Quite frankly we have been hoping that if we ventured out more often
and played, the other kids would naturally emerge and join in...maybe
we could get something started. There IS hope, today the next door
neighbors bought their son (same age as N.) a skateboard, and several
other little boys have been around on bikes and skateboards.
I
realize that most kids nowadays spend their time playing video games.
We didn't own any until recently, when my sister in law gave my husband
her sons' old PS2. He now has three different games, but as they are
adult games, N. doesn't play them. And I can't say that I want her to
get started on video games, I've heard nothing but horror stories from
other parents whose kids are addicted to them.
Kids today, out of
necessity, are warned early on about the dangers they face. My
daughter learned the slogan 'Just Say No To Drugs!' in Kindergarten.
I nearly cried when the school held Red Ribbon Week (an anti-drug
campaign) and she came home educated on the dangers of drugs and
alchohol. She was FIVE. FIVE! I've had to have
discussions with her on what to do if someone tries to hurt her or
abduct her. Good Touch and Bad Touch. How to deal with bullying,
racism, what to do in an emergency and whom she likely can and cannot
trust. Good God, it gives me the willies and breaks my heart to think
about how different her childhood is from mine, and how SHORT childhood
is today.
I'm going to give her the best childhood I can, with
simple fun and good times, and make it last as long as possible. She's
got the rest of her life to be an adult with worries and issues.
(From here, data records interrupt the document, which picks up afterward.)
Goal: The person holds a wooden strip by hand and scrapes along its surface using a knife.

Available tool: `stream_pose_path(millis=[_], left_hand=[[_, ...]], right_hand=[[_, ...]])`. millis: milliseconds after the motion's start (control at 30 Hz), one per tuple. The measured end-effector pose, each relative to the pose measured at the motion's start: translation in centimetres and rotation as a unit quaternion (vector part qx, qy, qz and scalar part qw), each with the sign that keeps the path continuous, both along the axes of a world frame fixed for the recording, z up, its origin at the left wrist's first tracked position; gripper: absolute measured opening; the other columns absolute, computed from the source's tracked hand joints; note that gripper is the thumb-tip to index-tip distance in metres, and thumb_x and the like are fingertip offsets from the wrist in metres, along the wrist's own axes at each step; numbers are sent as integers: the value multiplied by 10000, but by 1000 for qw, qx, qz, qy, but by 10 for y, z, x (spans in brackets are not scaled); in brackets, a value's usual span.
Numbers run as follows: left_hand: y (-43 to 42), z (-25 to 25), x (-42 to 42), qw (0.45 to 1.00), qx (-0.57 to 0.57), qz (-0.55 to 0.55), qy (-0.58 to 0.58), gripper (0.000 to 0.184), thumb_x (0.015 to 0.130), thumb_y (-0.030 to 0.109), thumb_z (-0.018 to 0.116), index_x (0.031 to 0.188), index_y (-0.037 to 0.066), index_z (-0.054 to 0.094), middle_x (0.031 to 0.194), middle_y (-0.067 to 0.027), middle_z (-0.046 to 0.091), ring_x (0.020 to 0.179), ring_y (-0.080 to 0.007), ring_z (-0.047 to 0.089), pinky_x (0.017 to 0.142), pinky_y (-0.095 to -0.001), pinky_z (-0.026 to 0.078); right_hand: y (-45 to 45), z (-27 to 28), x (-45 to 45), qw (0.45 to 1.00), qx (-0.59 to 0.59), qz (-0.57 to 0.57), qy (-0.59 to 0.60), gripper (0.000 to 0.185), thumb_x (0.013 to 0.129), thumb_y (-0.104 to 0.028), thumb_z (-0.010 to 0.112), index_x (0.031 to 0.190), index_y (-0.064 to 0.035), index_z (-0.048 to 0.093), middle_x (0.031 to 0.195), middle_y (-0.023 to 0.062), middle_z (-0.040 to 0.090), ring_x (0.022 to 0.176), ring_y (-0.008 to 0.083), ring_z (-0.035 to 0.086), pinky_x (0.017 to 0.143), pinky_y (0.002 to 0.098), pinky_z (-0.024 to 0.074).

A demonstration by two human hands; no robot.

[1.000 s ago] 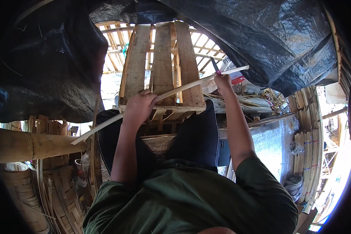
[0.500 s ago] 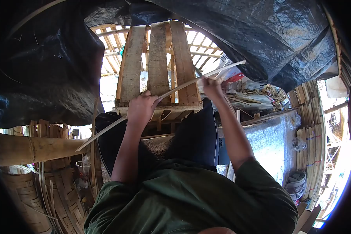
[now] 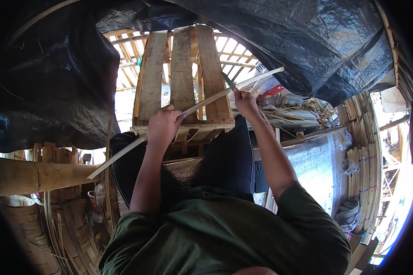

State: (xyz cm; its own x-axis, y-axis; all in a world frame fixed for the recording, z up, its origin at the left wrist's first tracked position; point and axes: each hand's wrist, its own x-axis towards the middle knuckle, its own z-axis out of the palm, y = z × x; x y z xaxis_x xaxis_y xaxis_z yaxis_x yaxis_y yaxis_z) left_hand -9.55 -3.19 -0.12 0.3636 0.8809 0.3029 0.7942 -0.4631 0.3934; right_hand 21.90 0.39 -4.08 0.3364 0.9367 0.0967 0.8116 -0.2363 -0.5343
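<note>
A long pale strip (image 3: pixel 205 101) slants across the view, low at the left and high at the right, in front of a slatted wooden stand (image 3: pixel 182 73). My left hand (image 3: pixel 163 123) is wrapped round the strip near the stand's front edge. Farther right, my right hand (image 3: pixel 246 103) is closed round the handle of a knife (image 3: pixel 228 81), whose blade points up and to the left and crosses the strip. The handle is mostly hidden by my fingers.
Dark plastic sheets (image 3: pixel 330 41) hang at both sides. A thick bamboo pole (image 3: pixel 50 177) lies at the left, above woven baskets (image 3: pixel 27 224). Bundled strips (image 3: pixel 365 183) stand at the right, near a grey cloth (image 3: pixel 348 213). A printed sack (image 3: pixel 270 87) lies behind my right hand.
My right hand with the knife has moved left and slightly down along the strip. My left hand stays closed on the strip, with little movement. The view has shifted slightly.
</note>
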Motion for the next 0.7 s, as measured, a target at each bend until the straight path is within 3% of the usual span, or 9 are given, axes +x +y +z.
stream_pose_path(millis=[33,167,267,300,333,400,567,700], left_hand=[[0,1,0,1000,-2,-4,-7,275,931,325,658,811,87,723,792,-109,604,729,-317,674,675,-437,557],[1,-1,0,1000,-21,-7,11,280,928,328,661,806,82,717,802,-106,613,723,-315,674,660,-432,557],[3,0,-3,999,-24,3,-20,273,903,340,693,833,80,739,765,-122,615,724,-342,658,671,-449,534],[2,-1,-3,999,-26,2,-20,273,903,340,693,833,80,739,765,-122,615,724,-342,658,671,-449,534],[2,-3,-2,999,-24,-2,-21,273,902,341,693,830,82,740,762,-121,614,726,-341,659,670,-447,534],[2,-2,-2,999,-22,-3,-24,273,902,341,693,827,84,741,759,-120,612,727,-340,659,670,-446,534],[1,-5,-3,1000,-3,-3,-26,275,895,330,700,801,74,735,758,-110,619,720,-334,662,669,-446,534],[1,-4,-1,999,-24,3,-25,276,892,328,703,790,73,733,774,-110,633,714,-337,661,669,-447,534]], right_hand=[[-2,4,1,998,-32,-15,50,633,1000,-510,465,819,41,718,792,313,672,875,479,675,791,533,519],[0,25,-4,993,-84,-70,53,615,993,-517,472,892,36,724,866,312,686,912,479,672,824,529,519],[1,-2,-22,1000,2,3,18,599,999,-516,467,964,27,718,927,318,686,950,487,664,841,540,513],[9,11,-13,993,-113,-2,15,593,1005,-521,461,1024,20,703,951,315,686,972,497,656,853,549,508],[6,22,-6,995,-97,-3,17,602,1010,-520,452,1051,32,690,932,315,688,973,497,659,858,552,511],[22,11,14,990,-104,-90,12,613,1011,-516,448,1024,43,700,898,325,683,954,499,661,870,553,509],[-5,18,-44,993,-61,33,-94,643,1016,-507,425,837,43,705,858,311,690,893,484,685,781,560,542],[27,-13,40,990,-86,-67,-86,565,1028,-477,385,963,-39,736,938,303,684,934,495,660,864,561,521]])
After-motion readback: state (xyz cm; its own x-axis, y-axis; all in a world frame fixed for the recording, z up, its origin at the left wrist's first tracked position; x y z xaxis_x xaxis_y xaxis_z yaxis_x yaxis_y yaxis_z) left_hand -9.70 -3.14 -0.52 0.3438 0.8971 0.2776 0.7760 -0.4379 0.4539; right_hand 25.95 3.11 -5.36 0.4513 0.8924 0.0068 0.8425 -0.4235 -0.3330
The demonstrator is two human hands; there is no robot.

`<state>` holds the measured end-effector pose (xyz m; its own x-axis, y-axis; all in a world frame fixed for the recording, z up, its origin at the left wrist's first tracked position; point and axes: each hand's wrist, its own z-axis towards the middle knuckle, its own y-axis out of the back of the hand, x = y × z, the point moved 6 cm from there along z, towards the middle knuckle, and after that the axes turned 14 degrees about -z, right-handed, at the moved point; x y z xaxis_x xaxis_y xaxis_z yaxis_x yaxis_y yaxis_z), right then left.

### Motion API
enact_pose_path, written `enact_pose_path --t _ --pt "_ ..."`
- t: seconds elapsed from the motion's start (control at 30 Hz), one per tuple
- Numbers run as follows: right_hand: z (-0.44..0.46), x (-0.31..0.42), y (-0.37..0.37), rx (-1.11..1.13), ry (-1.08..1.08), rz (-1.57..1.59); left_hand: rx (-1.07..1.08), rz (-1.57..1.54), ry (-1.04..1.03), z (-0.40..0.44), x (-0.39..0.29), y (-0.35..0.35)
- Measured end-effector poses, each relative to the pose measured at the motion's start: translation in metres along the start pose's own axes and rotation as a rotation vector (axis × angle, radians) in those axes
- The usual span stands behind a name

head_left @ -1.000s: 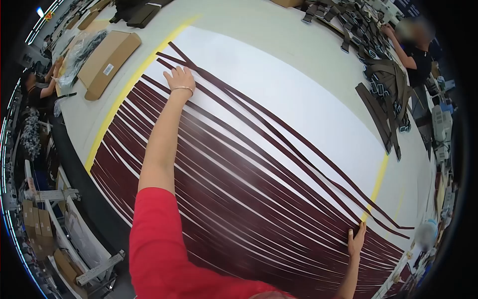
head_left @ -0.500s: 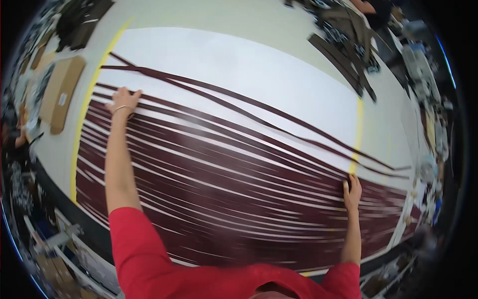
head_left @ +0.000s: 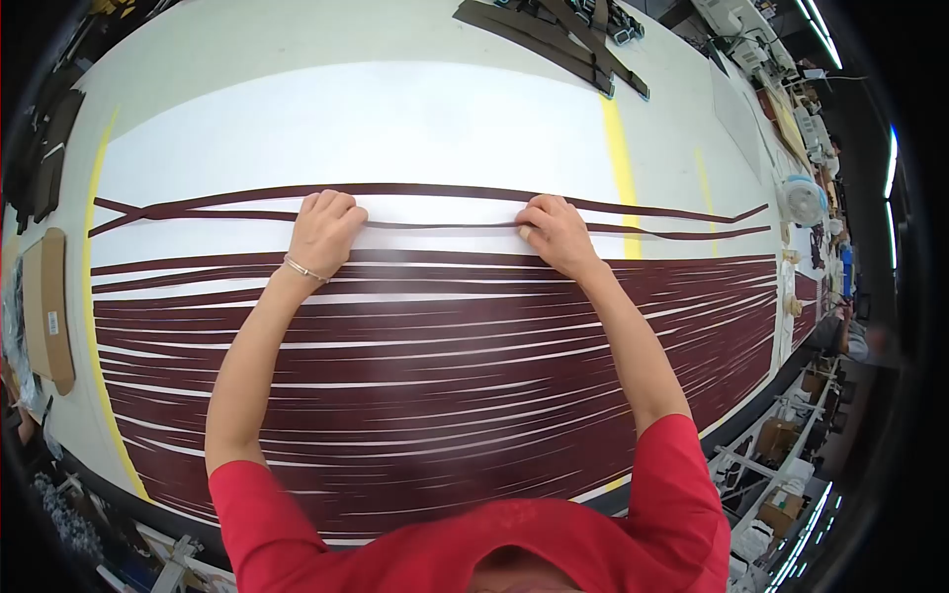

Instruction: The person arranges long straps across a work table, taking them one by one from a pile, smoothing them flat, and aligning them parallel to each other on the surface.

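Note:
Both of my hands pinch one narrow maroon fabric strip (head_left: 442,226), which runs taut between them. My left hand (head_left: 327,232), with a thin bracelet at the wrist, is closed on it left of the middle. Farther right, my right hand (head_left: 558,235) grips the same strip with thumb and bent fingers. Just beyond lies another maroon strip (head_left: 425,189), and the two cross near their left ends. On my side, many maroon strips (head_left: 435,341) lie side by side over the white sheet (head_left: 356,119), with thin white gaps between them.
Yellow tape lines (head_left: 620,148) mark the table at left and right. Dark straps with buckles (head_left: 554,40) lie at the far side. A cardboard box (head_left: 49,311) and dark fabric pieces (head_left: 54,153) are at the left edge. Machines (head_left: 736,25) stand at the far right.
My hands have come from far apart near the strip ends toward the middle and have closed on a strip. The camera view has turned, so the strips now run nearly level.

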<state>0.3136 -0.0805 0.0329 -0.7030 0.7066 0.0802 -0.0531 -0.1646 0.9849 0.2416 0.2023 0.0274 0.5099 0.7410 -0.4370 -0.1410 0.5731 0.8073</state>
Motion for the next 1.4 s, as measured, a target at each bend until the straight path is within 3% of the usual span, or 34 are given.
enact_pose_path --t 0.1,0.13,0.17,0.27,0.5,0.57,0.7,0.73,0.87,1.0,1.2,1.4 --pt "0.003 -0.018 -0.011 0.317 -0.288 0.391 0.160 -0.283 0.308 0.006 0.020 -0.006" --pt "0.005 -0.018 -0.012 0.354 -0.298 0.590 0.179 -0.492 0.529 0.007 0.024 -0.001" --pt "0.002 -0.021 -0.012 0.479 -0.373 0.649 0.220 -0.560 0.592 0.005 0.028 -0.002" --pt "0.004 -0.024 -0.011 0.553 -0.410 0.664 0.316 -0.701 0.719 0.002 0.034 -0.007" --pt "0.008 -0.022 -0.017 0.515 -0.427 0.705 0.315 -0.677 0.694 0.000 0.041 -0.011" --pt "0.008 -0.022 -0.020 0.489 -0.403 0.615 0.268 -0.668 0.684 0.003 0.035 -0.007" --pt "0.014 -0.011 -0.013 0.545 -0.294 0.161 0.161 -0.210 0.379 0.003 0.018 -0.005" --pt "0.021 -0.004 -0.005 0.488 -0.226 0.006 0.144 -0.173 0.331 0.003 0.015 -0.004" --pt "0.045 0.011 0.000 0.071 -0.178 0.112 0.107 -0.097 0.325 0.002 0.011 0.002" --pt "0.066 0.016 -0.019 0.282 -0.155 0.076 0.035 0.054 0.272 0.004 0.007 0.009" --pt "0.038 0.050 -0.013 0.026 0.201 -0.309 0.160 0.201 0.201 -0.012 0.006 -0.007" --pt "0.022 0.061 -0.008 -0.147 0.230 -0.310 0.046 0.378 0.076 -0.010 -0.005 -0.002"
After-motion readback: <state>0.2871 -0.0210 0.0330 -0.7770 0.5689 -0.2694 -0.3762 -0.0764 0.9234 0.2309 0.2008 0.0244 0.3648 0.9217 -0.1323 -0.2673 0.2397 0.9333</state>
That'll come on soon enough without rushing at it headlong.
Hopefully we can spread it to some of the other kids, too.
From my brother:
ReplyDeleteOne of the things I miss from our six years on Cornell Street in Fullerton, (ending sixteen years ago when we moved!) is the Fourth of July Ice Cream Social. That was a real neighborhood, and we'd spend hours out in the front yard on summer nights, interacting with everyone. Kids would bring their bikes to my front porch for a tune up, or Ellen Jane would drive her electric wheelchair down the street with three of four of the littlest kids hanging on it, park ,and chat about old times in Fullerton. I'd bring the telescope out to the driveway and set it up and let the kids look at Jupiter, or play guitar or the neighbor's saxaphone while other neighbors drifted in and out of their houses, or took walks down the street.
Our new place has no sidewalks, and that has made all the difference in the world. Nobody likes to walk down the middle of the street to visit, so the neighborhood has a completely different feel.
Try organizing an Ice Cream Social on your street! Pick the house with the best summertime shade. And start a neighborhood scrap book for the event. I think that might be the best thing about our old neighborhood; sitting around at the Social paging through the scrapbook, looking at photos of people we'd never met while older neighbors described them and told about which hosues they'd lived in, that sort of thing. The Kid's Talent Show was pretty funny, too.
I've often thought of doing that here, but our street is a high-speed race track.